People with CHIP have been shown to have a 13-fold increased risk of hematologic malignancies and a 1.4-fold higher risk of death,1,7, 8, 9 although the annual risk of developing hematologic malignancies is only 0.5–1%.1 Most individuals with CHIP mutations remain asymptomatic, similar to those with MGUS, but carriers have a 40 % increased risk of all-cause mortality.10 Prior chemotherapy and radiotherapy are linked to CHIP formation, often involving DNA repair genes like TP53, potentially leading to therapy-related leukemia or myelodysplastic syndrome. CHIP in bone marrow transplant patients is also associated with poorer outcomes and higher mortality.11

1.2. Global burden of cardiovascular diseases (CVD)

CVD remain the most important cause of morbidity and mortality globally. Amongst CVD, Coronary artery diseases (CAD) remain the leading contributor for the same. Being so, it contributes to significant loss of health and health-related economic expenditure for the society.12 Such burden of diseases is assessed by various societies. However, the most important one amongst them is Global burden of diseases (GBD).12 The GBD study involves more than 204 countries and territories collaborating with >8000 people across the globe. They produce several epidemiological measures including disability-adjusted life years (DALYs).

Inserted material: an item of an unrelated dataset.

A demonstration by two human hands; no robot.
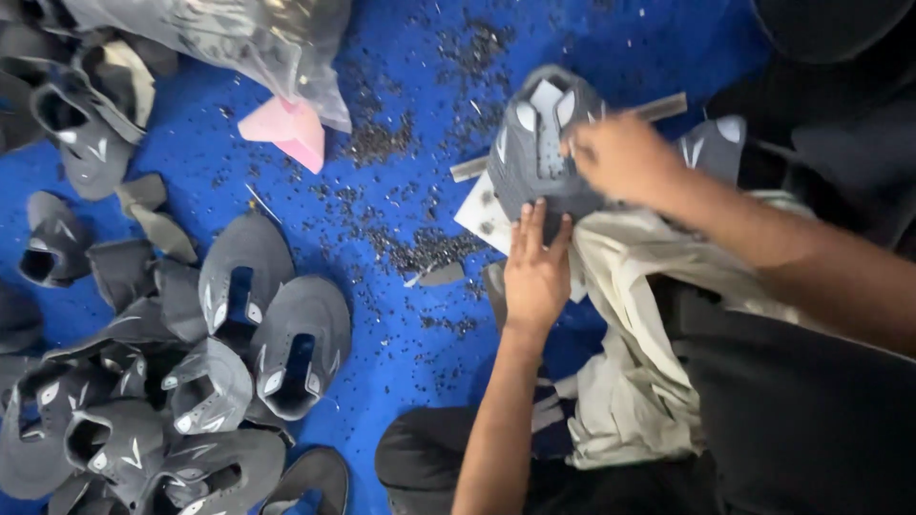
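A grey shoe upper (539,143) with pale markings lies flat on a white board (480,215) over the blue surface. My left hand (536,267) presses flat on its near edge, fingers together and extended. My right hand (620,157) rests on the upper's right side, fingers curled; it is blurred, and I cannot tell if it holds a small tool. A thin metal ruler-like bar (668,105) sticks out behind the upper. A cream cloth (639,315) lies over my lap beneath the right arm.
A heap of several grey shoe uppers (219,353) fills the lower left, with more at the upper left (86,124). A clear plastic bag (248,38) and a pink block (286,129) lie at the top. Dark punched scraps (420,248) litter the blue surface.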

1.3. CAD epidemic in India: A matter of serious concern

The India State-level disease burden study which is part of the GBD study group reported an alarming 2.3-fold increase in the prevalence of CVD from 1990 to 2016.13 Nearly 1/4th of all deaths and 1/7th of DALY in India was attributed to CVD. Amongst the CVD, CAD remains the leading contributor of death responsible for 16 % of total deaths.14

1.4. Risk factors of CAD

The INTERHEART study15 of over 15,000 patients across 52 countries found that dyslipidemia, smoking, diabetes, hypertension, obesity, poor diet, and lack of exercise are major global risk factors for myocardial infarction, regardless of region. The GBD study12 identified additional risk factors for CAD, including lead exposure, pollution, non-optimal temperatures, second-hand smoke, and kidney dysfunction. The recent COVID-19 pandemic also led to a rise in acute myocardial infarctions.16 Despite controlling conventional risk factors like blood pressure, LDL, and HbA1c, a certain percentage of patients experience recurrent CVD events, known as residual risk. The FOURIER trial17 found a 9.8 % recurrent event rate at 3 years, even with PCSK9 inhibitor use, similar to findings from the ODYSSEY study.18 Residual risk is categorized into inflammatory, thrombotic, and metabolic types.19 Reducing metabolic risk may involve targeting Lipoprotein(a) with new treatments, lowering triglycerides with icosapent ethyl, and using GLP-1 analogues or SGLT2 inhibitors. The COMPASS trial19 showed that low-dose rivaroxaban reduces residual thrombotic risk. Addressing residual inflammation is still developing, with CHIP being one factor implicated in this pathway.

1.5. Genes involved in CHIP

Xie et al.20 observed that the prevalence of CHIP mutations increased with age, rising from 0.9 % in the 4th decade to 6.1 % in the 8th decade. Genovese et al.7 found that 1 in 150 individuals under 50 had detectable clonal hematopoiesis, while the prevalence increased to 1 in 17 in those over 65. Though more than 70 genes have been described to have CHIP mutations, studies have shown that such somatic mutations predominantly happened in few locations related to hematologic malignancies.1,7, 8, 9 Most of the genes involved in CHIP have important roles in the methylation and demethylation proteins that affect the structural properties of DNA.21 The most commonly mutated genes linked to hematologic malignancy were DNMT3A, TET2, ASXL1, TP53, JAK2, and SF3B1 (Table 1).8 DNMT3A is a DNA methyltransferase that epigenetically regulates hematopoiesis and functions as a tumour suppressor gene. Loss of function in DNMT3A can lead to leukemogenesis.21 Decrease in function of TET2 was shown to impact both the renewal and differentiation of HSCs into myeloid lineages. It is very uncommon to have two mutations simultaneously in an individual patient.8 Furthermore, the clonal proliferation of these mutant cells may hinder the generation of inflammatory cells like macrophages, and endothelial cells that are necessary for the vascular repair process. Mutations in JAK2 is much less commonly associated with CHIP than DNMT3A or TET2.

Table 1.

Function of most commonly reported clonal hematopoiesis of indeterminate potential (CHIP) genes.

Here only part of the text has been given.